● **Your assignment**: Each line below that includes the word "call" is to be reported.

Start of Given material

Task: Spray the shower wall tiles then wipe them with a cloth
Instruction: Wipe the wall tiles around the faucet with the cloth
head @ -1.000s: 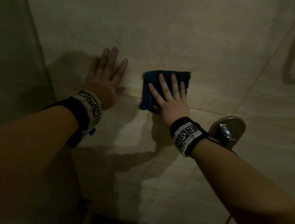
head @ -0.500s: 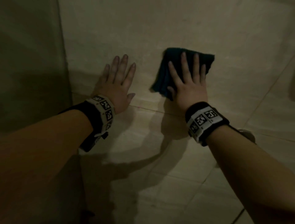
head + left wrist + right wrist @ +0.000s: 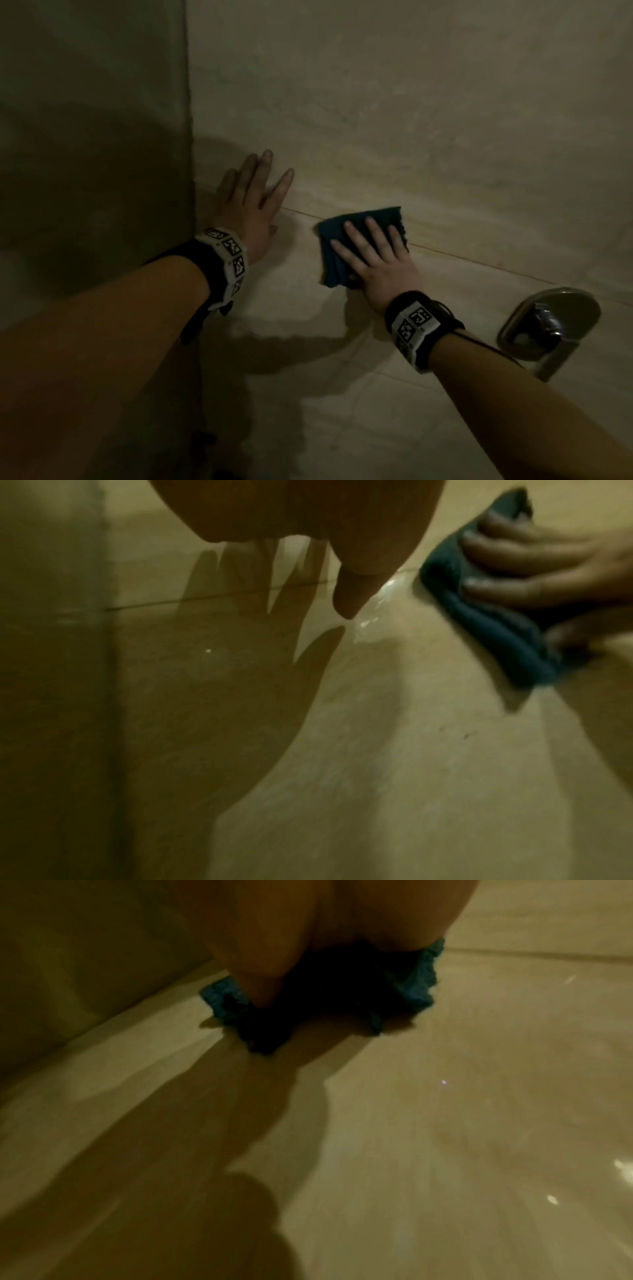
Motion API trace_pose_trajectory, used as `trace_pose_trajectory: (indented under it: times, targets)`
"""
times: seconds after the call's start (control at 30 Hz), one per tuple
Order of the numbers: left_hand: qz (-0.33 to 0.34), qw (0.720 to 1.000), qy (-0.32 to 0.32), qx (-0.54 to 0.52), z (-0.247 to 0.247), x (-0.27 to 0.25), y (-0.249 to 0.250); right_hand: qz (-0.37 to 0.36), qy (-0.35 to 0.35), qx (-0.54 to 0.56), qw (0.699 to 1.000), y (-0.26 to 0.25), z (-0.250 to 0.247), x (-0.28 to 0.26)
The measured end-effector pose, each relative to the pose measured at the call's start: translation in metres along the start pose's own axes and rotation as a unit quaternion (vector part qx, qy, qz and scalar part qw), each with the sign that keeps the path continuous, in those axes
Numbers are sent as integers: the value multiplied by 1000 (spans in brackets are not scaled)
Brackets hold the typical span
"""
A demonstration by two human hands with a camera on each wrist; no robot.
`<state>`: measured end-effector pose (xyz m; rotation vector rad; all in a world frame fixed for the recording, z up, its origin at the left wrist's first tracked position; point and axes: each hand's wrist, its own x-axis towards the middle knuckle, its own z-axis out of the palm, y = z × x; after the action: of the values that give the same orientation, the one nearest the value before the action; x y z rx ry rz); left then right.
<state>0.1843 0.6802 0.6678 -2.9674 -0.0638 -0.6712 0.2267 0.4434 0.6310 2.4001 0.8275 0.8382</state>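
A folded dark teal cloth (image 3: 334, 240) lies flat against the beige shower wall tiles (image 3: 394, 113), across a grout line. My right hand (image 3: 373, 250) presses it to the wall with straight, spread fingers; the cloth (image 3: 479, 615) also shows in the left wrist view and bunches under the palm as cloth (image 3: 411, 988) in the right wrist view. My left hand (image 3: 253, 202) rests flat and open on the tile to the cloth's left, holding nothing. A wet streak (image 3: 373, 615) glints by its fingertip. No spray bottle is in view.
A chrome shower valve plate with its handle (image 3: 548, 325) juts from the wall just right of my right wrist. A darker side wall (image 3: 92, 137) meets the tiled wall at a corner close to my left hand.
My right hand has slid the cloth down the wall, from well above the grout line back onto it. The left hand has stayed flat on the tile.
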Motion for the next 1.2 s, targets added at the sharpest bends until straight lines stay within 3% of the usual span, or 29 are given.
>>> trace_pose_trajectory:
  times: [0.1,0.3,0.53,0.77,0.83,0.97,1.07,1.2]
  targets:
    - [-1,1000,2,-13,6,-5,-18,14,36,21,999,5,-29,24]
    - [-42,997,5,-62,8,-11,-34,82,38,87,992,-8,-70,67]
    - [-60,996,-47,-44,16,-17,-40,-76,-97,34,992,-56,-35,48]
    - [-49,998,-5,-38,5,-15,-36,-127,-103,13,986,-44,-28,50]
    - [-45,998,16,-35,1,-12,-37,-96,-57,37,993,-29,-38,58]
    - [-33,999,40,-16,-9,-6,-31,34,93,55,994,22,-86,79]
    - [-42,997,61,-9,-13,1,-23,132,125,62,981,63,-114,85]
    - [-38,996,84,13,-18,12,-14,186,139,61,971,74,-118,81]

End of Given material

● **Solution to the problem**:
times: seconds after the call's start (control at 30 Hz), one per tuple
The measured end-effector pose, each relative to the pose measured at the call's start: translation in metres along the start pose's own axes and rotation as a unit quaternion (vector part qx, qy, qz and scalar part qw), each with the sign that keeps the path continuous, in those axes

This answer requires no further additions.